Dataset excerpts

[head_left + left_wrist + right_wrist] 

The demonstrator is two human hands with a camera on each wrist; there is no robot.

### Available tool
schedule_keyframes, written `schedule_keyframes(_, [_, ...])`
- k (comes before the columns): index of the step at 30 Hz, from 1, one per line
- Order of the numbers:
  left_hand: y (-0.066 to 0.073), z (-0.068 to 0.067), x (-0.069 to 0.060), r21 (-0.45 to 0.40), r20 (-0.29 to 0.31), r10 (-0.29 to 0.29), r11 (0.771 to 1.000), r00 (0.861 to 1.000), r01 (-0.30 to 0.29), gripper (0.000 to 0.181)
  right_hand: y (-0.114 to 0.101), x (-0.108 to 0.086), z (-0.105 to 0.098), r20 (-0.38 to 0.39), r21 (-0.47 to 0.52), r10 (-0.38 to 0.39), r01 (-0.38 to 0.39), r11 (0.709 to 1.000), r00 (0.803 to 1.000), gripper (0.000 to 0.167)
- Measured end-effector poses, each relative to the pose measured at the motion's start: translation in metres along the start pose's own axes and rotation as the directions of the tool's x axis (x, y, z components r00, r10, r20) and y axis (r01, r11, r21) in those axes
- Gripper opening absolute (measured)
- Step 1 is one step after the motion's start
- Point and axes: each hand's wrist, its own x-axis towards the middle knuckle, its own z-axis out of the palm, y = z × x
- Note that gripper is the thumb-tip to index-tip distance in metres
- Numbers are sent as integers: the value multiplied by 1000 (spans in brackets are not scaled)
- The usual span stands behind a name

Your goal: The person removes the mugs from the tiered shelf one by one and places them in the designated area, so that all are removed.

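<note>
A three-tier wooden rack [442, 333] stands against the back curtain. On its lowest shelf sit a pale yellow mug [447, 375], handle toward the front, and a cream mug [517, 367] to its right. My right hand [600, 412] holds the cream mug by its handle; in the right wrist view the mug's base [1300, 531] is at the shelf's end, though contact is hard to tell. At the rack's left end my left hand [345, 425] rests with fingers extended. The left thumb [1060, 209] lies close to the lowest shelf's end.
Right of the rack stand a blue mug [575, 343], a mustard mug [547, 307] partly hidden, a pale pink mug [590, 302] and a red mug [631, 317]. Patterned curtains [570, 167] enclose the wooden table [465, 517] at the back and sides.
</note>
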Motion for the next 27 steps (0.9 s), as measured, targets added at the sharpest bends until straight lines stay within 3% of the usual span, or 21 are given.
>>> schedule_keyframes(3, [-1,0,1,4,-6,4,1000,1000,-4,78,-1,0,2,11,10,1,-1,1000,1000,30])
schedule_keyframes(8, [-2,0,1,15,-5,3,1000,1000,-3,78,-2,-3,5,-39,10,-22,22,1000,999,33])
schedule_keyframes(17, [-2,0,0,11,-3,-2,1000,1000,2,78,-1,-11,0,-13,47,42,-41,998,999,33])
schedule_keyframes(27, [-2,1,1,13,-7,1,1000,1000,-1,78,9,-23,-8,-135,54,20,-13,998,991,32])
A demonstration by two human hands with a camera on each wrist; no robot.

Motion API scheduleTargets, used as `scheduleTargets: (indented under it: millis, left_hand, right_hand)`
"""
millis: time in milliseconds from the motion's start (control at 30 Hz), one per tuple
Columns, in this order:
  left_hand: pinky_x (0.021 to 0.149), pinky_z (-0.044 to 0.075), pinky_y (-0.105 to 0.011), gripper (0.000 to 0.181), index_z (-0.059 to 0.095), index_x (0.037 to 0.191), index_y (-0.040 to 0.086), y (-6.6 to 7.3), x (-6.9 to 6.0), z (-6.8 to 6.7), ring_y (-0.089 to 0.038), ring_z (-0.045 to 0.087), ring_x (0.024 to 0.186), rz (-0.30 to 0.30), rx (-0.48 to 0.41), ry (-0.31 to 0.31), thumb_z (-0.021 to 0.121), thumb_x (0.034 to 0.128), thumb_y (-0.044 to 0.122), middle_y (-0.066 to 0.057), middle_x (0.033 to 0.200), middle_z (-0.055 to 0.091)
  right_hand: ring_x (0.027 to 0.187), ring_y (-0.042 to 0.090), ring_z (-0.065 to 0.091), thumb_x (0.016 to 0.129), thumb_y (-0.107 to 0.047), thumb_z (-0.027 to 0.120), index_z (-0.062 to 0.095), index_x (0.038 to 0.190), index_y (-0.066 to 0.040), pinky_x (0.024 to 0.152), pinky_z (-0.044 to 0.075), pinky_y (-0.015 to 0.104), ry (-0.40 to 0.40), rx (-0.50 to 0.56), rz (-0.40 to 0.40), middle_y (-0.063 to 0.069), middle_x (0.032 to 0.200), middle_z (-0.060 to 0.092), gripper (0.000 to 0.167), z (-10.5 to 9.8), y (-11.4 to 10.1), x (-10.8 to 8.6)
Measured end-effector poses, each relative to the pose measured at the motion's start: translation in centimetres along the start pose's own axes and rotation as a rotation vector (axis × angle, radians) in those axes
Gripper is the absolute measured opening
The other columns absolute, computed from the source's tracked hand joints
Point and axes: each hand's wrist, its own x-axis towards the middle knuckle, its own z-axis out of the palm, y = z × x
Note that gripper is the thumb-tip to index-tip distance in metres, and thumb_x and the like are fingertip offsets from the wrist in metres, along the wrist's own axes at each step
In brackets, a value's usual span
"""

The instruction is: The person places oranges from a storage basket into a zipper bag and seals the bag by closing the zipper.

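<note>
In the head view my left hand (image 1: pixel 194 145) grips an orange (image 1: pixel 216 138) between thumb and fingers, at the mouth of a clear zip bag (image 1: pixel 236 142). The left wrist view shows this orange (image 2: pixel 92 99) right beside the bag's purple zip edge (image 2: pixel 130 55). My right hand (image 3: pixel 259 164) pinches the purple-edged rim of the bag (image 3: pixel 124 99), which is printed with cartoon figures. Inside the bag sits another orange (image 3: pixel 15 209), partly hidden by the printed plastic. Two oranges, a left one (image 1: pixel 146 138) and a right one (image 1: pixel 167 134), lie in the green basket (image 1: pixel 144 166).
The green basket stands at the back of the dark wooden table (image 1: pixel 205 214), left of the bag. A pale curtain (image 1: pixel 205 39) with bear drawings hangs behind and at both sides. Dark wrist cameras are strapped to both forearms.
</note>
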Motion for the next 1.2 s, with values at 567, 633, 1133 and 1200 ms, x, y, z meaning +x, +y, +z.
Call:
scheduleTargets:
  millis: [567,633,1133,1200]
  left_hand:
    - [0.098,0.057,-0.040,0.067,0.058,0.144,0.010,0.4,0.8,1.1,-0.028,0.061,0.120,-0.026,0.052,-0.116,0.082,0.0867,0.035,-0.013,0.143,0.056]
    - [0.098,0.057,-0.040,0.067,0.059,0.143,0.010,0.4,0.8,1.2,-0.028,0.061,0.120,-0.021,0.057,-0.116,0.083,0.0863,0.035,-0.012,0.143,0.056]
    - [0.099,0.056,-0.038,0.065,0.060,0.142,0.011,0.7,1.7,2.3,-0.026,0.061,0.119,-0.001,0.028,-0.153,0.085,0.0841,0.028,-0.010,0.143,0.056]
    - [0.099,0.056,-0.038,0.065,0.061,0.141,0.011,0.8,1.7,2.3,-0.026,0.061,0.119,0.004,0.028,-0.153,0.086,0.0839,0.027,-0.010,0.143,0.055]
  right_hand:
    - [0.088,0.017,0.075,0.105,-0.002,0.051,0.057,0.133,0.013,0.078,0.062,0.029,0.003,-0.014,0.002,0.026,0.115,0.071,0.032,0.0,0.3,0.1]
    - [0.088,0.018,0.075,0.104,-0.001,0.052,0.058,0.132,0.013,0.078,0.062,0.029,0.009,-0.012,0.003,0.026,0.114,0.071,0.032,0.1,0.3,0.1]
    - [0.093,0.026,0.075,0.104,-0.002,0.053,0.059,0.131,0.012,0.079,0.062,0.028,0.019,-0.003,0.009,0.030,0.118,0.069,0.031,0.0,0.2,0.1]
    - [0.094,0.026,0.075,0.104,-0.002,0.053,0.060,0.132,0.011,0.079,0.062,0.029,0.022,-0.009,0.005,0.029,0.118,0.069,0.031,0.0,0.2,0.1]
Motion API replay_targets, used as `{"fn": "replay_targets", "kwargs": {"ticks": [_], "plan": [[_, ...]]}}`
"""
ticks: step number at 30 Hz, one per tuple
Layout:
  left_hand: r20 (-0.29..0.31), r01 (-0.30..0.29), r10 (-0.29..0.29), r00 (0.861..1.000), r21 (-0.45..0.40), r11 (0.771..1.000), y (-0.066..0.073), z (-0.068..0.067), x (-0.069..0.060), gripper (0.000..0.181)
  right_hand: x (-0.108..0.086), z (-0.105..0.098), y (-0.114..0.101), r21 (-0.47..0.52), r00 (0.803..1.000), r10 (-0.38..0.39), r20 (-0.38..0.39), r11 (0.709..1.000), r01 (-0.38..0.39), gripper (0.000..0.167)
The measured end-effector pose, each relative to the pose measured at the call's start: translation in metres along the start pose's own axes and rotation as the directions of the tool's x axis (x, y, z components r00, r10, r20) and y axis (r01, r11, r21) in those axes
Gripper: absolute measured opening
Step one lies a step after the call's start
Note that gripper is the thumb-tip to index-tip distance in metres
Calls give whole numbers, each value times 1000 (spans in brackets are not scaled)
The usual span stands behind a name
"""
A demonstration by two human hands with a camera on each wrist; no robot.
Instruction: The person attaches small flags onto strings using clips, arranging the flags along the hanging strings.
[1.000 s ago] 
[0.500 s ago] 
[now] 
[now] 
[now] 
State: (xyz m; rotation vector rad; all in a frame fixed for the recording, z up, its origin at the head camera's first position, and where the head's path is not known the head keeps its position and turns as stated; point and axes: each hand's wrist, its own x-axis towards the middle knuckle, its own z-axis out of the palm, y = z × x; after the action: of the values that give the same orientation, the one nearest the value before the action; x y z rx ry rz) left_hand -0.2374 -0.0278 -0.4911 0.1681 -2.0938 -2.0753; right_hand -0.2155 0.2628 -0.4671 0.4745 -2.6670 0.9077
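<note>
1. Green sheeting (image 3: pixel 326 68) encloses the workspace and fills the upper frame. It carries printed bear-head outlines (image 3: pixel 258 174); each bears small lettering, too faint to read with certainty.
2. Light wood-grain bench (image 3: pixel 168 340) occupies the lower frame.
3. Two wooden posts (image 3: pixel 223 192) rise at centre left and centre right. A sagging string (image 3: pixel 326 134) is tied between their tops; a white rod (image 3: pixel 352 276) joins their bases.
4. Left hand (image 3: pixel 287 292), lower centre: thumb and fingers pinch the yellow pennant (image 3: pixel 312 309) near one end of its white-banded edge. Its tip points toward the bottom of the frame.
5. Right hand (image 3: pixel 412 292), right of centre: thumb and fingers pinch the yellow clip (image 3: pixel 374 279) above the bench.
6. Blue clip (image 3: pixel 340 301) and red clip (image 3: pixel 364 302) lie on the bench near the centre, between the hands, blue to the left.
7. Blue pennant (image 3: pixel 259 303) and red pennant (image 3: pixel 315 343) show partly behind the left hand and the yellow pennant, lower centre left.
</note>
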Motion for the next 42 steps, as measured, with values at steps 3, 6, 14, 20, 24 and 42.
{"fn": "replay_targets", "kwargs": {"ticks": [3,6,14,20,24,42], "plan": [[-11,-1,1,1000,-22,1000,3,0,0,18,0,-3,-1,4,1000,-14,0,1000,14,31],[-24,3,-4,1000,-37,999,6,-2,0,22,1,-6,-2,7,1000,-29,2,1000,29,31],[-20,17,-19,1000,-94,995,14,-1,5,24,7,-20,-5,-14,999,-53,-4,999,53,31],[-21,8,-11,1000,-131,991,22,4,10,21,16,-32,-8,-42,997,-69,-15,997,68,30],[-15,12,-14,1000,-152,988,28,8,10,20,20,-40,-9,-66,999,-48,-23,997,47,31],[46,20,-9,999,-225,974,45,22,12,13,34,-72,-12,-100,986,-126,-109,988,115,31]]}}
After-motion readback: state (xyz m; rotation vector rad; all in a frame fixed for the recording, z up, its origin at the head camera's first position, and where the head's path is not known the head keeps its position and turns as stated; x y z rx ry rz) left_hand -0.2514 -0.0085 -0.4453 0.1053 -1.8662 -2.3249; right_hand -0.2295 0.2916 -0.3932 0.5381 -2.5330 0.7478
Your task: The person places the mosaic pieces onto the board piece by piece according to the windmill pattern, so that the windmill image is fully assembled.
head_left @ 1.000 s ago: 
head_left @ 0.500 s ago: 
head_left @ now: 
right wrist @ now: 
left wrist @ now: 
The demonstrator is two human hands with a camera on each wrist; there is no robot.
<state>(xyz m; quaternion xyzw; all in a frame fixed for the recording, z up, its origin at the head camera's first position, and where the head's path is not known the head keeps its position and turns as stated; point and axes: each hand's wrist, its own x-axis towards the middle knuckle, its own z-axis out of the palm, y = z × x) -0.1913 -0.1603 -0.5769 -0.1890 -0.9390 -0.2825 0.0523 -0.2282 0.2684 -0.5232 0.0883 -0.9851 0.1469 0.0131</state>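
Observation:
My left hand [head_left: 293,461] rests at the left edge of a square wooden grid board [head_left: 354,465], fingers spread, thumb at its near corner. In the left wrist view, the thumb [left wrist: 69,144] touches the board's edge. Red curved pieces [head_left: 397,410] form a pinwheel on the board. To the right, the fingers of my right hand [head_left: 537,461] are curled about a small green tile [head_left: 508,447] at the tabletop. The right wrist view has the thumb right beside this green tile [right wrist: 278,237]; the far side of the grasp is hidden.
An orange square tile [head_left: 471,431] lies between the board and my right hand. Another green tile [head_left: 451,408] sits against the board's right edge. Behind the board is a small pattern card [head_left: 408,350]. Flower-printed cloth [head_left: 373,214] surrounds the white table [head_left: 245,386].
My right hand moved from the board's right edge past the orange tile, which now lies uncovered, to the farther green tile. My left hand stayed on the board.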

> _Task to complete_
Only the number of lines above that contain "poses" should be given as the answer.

> _Answer box_
2